# How do you guys with huge cages keep them clean



## fluffy470 (Feb 24, 2012)

At the moment I have an average rat cage that's 2 ft high, 2 ft long and 1 and 2 inches wide. It's a fairly small cage yet I'm finding it impossible to clean! For the most mart my boys poop in their litter box but they pee wherever that want. All I have in their cage is a water and food bowls, their litter box and 1 hammock. That's it! But it's impossible to keep clean. I do a total cage cleaning once a week where it gets completely hosed down and everything gets soaked in a vinegar water mixture. And their hammock gets washed. I use care fresh litter FYI. But their cage always wreaks! I'm uber busy with homework so I don't have a ton of time to clean their cage. But it gets done. Still I wonder how you guys with 10 ft cages with 7 hammocks and 5 rats pottying in one cage keep it from wreaking??!!??!! I want to be able to put more fun stuff in their cage and eventually even get a bigger one but for now I need to figure out how to keep the stuff I have clean. Plz help because the smell is overwhelming my room and I want to give my boys a better house 


Sent from my iPad using PG free
Got Rats?


----------



## LightningWolf (Jun 8, 2012)

1 to 2 inches? I hope that's a typo because not even a baby rat could live in there, and rats need to be in a cage at lease 15 inches (you can probably get away with 14) inches deep/wide.

Anyways Carefresh tends to give off a Horrible smell. stuff like Aspen, Hemp, yesterday's news, tend to hold smell better. I clean my cage once to twice a week. We use two products mainly called Greasonator (it takes/destroys Urine, its Very important for me since I am allergic to rat urine, helps me from getting an ashma attack while cleaning their cage) and 1-18 (it kills all bad bacteria. its cool because it turns white where there is a lot of bacteria so I just spray and wipe their pan down till there's little to no white). Both are made by Envirox. They make enviornmentally safe cleaning products (my dad has used it for mouth wash before, the 1-1 8. Unfortuantly you can't get it off the website to my knowledge, we get ours from a janitorial warehouse since my dad, grandmother, and aunt are/used to be house cleaners. I think there are some stores that sell them, but not 100% sure. Works really well for their cage. I occasionally will get a spray bottle, fill it with warm water and baby shampoo (when they have mites I use tea tree oil) and it gives the cage a nice smell since Greasonator and 1-18 don't really have a smell to it. 

I've never had a smell problem, and when I do it means I need to clean their cage more often. We use Aspen, with Yesterday's news in the litter box, along with Kaytee clean and comfy and any other paper beddings we can find on sell (like Eco bedding I once found the really big bags on sell for $2 each).

If you can find 1-18 and Greasonator its worth it, they can be a little expensive, you need your own spray bottles and you need to mix the solution (not strong for normal stuff, strong for cleaning animal cages or counters). I think in total we spend around $40 or more, but they last a few months. I think its worth the investment at lease. (bleach works well, and so does mixing it with boiling water if you fill like boiling it since most sinks don't get hot enough to kill bacteria)


----------



## jadeelizabeth (Jul 26, 2012)

^^^^ I think they meant 1 ft and 2 inches XD


----------



## CherryDawn89 (Aug 25, 2012)

Where can you buy Greasonater?


Andromeda's Human


----------



## fluffy470 (Feb 24, 2012)

Lol ya sry for the confusion xD I meant 1 ft 2 inches lol 


Sent from my iPad using PG free
Got Rats?


----------



## fluffy470 (Feb 24, 2012)

Thx lightningwolf I'll have to see if I can find greaseanator (lol I spelled that wrong ) does anyone else have something or someway to clean their cage quickly? Thx


Sent from my iPad using PG free
Got Rats?


----------



## cagedbirdsinging (May 28, 2012)

Your cage should fit inside most tub-type showers easily. 
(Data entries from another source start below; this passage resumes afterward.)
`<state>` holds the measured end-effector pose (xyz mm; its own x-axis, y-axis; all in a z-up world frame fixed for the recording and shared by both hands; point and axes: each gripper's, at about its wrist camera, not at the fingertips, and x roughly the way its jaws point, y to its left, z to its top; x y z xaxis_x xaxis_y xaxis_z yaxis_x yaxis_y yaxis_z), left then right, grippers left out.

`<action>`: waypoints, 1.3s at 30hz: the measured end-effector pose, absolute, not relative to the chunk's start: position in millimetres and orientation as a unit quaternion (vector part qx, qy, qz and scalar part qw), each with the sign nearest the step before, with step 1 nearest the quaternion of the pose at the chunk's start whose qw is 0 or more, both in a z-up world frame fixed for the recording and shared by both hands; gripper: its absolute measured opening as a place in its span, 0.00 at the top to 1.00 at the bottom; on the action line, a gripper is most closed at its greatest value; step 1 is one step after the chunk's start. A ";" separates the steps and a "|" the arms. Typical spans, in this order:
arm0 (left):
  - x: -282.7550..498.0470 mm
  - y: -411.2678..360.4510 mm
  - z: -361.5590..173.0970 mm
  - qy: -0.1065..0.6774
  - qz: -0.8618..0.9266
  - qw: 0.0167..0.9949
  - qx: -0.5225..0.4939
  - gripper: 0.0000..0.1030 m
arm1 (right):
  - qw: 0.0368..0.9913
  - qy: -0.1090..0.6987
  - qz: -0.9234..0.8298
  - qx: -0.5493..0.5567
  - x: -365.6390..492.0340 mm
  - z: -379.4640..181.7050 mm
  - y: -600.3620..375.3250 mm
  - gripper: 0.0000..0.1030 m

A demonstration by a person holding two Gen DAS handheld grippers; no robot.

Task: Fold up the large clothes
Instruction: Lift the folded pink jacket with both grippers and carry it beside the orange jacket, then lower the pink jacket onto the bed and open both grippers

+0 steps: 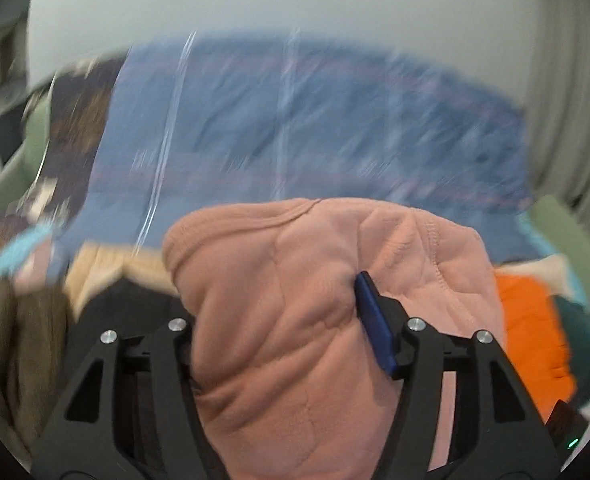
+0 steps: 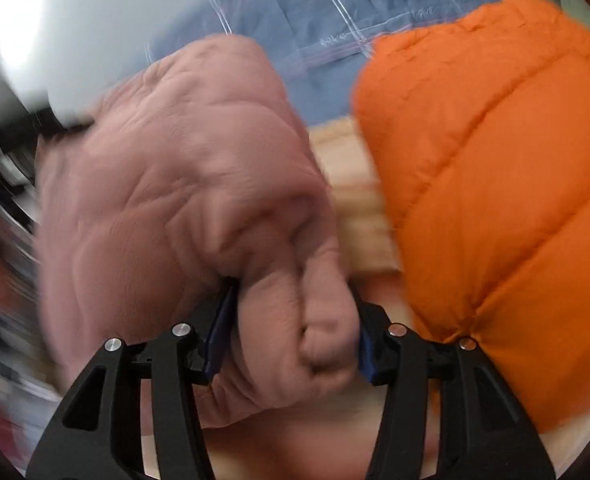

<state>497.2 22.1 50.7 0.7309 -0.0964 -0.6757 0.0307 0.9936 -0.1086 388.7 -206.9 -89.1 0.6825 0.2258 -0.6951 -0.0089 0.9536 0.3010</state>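
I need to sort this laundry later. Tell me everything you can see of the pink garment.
The pink fleece garment is soft, thick and heavily wrinkled, with stitched seams. It is bunched up, not flat. A fold sits between the right gripper pads, and more fills the left gripper. An orange puffer jacket lies beside it, over a blue bedsheet.

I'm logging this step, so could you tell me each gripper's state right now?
Left gripper: pink garment between its jaws; grip cannot be told.
Right gripper: shut on the pink garment.

Left wrist view: close, angled down along its fingers. Right wrist view: likewise, closer. Shared: crumpled pink fleece garment (image 1: 295, 300) (image 2: 183, 184), orange quilted puffer jacket (image 1: 531, 332) (image 2: 495, 184), blue checked bedsheet (image 1: 315, 120) (image 2: 295, 28).
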 end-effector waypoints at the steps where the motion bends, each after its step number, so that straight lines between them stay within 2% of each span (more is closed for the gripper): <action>1: 502.2 25.0 31.0 0.387 -0.012 0.922 -0.034 0.43 | 0.916 0.378 0.057 0.122 385.2 -87.7 -200.6 0.50; 4: 490.5 24.2 8.9 0.370 -0.032 0.928 0.003 0.41 | 0.915 0.382 0.047 0.124 389.8 -76.2 -197.0 0.50; 9: 454.3 5.0 23.7 0.335 -0.114 0.935 -0.008 0.37 | 0.916 0.389 0.039 0.094 390.3 -73.8 -192.6 0.49; 11: 440.1 -15.5 23.1 0.336 -0.146 0.930 0.014 0.35 | 0.915 0.388 0.040 0.101 389.7 -70.1 -200.2 0.46; 15: 429.4 -52.8 -29.9 0.374 -0.100 0.906 0.173 0.35 | 0.916 0.381 0.067 0.109 356.8 -51.2 -216.2 0.42; 17: 419.8 -52.8 -48.5 0.334 -0.086 0.916 0.207 0.34 | 0.924 0.360 0.093 0.088 308.7 -39.6 -221.4 0.42; 24: 407.6 -44.3 -48.3 0.314 -0.069 0.935 0.152 0.35 | 0.928 0.356 0.096 0.044 204.4 -37.9 -250.2 0.41; 27: 377.0 -40.2 -27.8 0.314 -0.087 0.941 0.095 0.20 | 0.938 0.338 0.066 0.028 175.3 -25.0 -259.6 0.29; 28: 357.5 -38.9 -23.1 0.311 -0.099 0.943 0.070 0.18 | 0.943 0.325 0.058 0.025 165.4 -18.3 -261.2 0.21; 29: 340.0 -37.2 -20.2 0.308 -0.110 0.944 0.050 0.17 | 0.948 0.314 0.053 0.024 156.1 -13.9 -260.7 0.17; 33: 268.8 -34.6 -9.3 0.296 -0.143 0.944 0.013 0.04 | 0.963 0.266 0.039 0.027 120.5 9.7 -257.4 0.10; 37: 190.1 -18.8 4.9 0.269 -0.128 0.955 0.012 0.02 | 0.971 0.236 0.044 0.022 89.0 35.7 -247.3 0.02; 39: 160.1 -10.4 13.8 0.262 -0.119 0.958 0.005 0.02 | 0.973 0.226 0.039 0.009 75.6 43.2 -239.3 0.01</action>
<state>160.1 -10.4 13.8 0.8340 -0.2251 -0.5037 0.2306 0.9716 -0.0523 75.6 -239.3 43.2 0.8950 0.0801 -0.4387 -0.0718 0.9968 0.0355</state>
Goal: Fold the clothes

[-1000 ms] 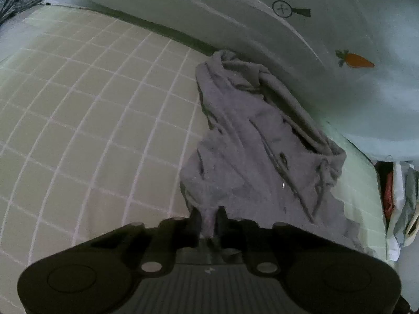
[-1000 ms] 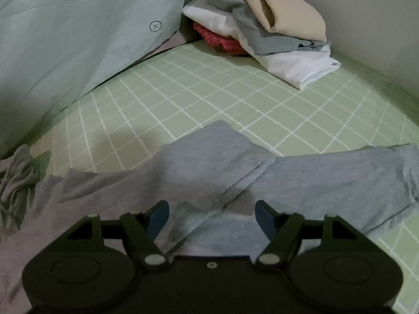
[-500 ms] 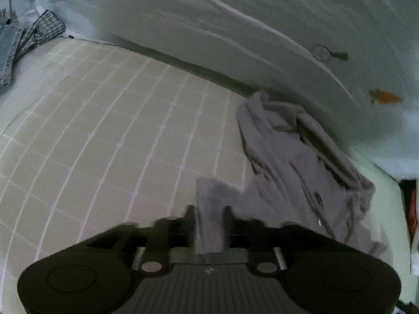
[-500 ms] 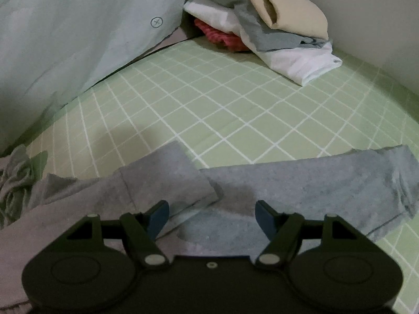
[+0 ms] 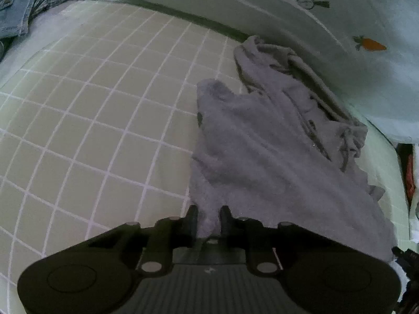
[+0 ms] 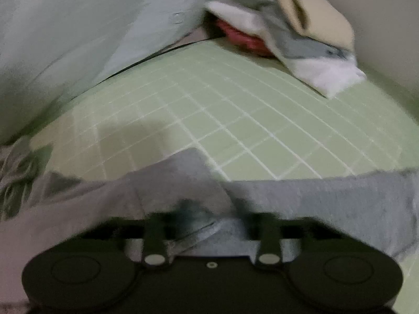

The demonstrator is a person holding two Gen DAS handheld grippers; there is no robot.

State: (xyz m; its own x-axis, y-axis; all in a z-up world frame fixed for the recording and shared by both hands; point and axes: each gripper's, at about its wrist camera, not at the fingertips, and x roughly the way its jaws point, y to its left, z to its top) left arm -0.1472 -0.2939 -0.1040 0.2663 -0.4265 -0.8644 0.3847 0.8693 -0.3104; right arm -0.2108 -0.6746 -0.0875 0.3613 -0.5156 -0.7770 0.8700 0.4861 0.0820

My cage is massive and for deep cleanings, it just goes right into the tub for a hot shower. It's a Martin's cage that is 30" x 18" x 48" and can be lifted very easily by myself and taken to the bathroom which is in an old house with tight fits! (This is just one of the many reasons why I love Martin's.)

I would start to experiment with different bedding to find something that holds odors better. I've always found aspen to be good for that, but I've since switching to cage liners that just get changed whenever I start to catch a whiff of anything stinky.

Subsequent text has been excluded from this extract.